Problem to solve: Print nothing but the lines below starting at the line that holds "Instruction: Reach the" and ending at the line that holds "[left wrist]", including both, each exactly as written.

Items from a dataset:
※

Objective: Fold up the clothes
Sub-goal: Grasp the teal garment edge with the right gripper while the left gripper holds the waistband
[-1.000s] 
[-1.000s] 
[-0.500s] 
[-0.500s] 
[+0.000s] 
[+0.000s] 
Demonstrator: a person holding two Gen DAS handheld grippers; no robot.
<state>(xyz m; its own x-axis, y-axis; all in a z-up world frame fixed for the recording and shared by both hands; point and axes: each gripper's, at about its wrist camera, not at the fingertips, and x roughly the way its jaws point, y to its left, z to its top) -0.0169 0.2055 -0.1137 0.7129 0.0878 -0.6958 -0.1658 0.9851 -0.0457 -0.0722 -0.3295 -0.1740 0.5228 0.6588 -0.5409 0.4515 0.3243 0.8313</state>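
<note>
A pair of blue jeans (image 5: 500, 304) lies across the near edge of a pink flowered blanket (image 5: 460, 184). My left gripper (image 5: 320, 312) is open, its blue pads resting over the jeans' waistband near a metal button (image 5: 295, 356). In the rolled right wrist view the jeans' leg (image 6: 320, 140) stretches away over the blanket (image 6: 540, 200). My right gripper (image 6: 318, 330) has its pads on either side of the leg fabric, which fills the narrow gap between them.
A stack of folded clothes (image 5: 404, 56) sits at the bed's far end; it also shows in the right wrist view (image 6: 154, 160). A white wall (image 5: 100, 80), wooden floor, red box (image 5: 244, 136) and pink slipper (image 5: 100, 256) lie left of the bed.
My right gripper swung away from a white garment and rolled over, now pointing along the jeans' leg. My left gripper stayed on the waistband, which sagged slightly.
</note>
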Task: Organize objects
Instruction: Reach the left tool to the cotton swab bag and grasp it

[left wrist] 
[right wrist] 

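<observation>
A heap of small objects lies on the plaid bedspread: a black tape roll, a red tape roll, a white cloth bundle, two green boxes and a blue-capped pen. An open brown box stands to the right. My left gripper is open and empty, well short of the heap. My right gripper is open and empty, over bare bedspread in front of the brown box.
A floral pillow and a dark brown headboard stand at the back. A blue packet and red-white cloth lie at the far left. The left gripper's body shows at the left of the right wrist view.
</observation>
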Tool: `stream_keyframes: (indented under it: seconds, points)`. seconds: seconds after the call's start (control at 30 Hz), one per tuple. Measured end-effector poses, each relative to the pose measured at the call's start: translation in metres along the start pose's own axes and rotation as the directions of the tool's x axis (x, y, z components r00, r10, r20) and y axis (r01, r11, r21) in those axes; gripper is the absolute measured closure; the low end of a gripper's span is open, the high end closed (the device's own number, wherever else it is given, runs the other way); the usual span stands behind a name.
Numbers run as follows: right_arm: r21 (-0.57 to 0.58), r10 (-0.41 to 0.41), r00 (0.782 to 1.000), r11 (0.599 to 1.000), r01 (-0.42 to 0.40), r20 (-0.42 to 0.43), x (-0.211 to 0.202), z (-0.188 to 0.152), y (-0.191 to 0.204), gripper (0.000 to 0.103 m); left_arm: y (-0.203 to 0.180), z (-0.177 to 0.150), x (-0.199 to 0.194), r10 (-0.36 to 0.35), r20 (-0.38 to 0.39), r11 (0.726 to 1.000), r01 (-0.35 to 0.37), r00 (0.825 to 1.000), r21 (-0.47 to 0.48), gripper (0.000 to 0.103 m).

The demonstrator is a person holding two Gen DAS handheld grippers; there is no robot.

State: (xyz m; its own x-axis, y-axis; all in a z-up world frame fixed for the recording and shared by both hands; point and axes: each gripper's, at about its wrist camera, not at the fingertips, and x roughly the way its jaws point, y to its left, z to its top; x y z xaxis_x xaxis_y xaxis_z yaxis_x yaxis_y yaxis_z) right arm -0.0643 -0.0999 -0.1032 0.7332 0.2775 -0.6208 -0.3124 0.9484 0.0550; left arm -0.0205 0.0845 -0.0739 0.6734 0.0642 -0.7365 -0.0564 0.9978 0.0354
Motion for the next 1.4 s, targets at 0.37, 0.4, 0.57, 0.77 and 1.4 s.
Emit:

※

Answer box:
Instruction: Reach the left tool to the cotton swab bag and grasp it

[left wrist] 

This completes the response.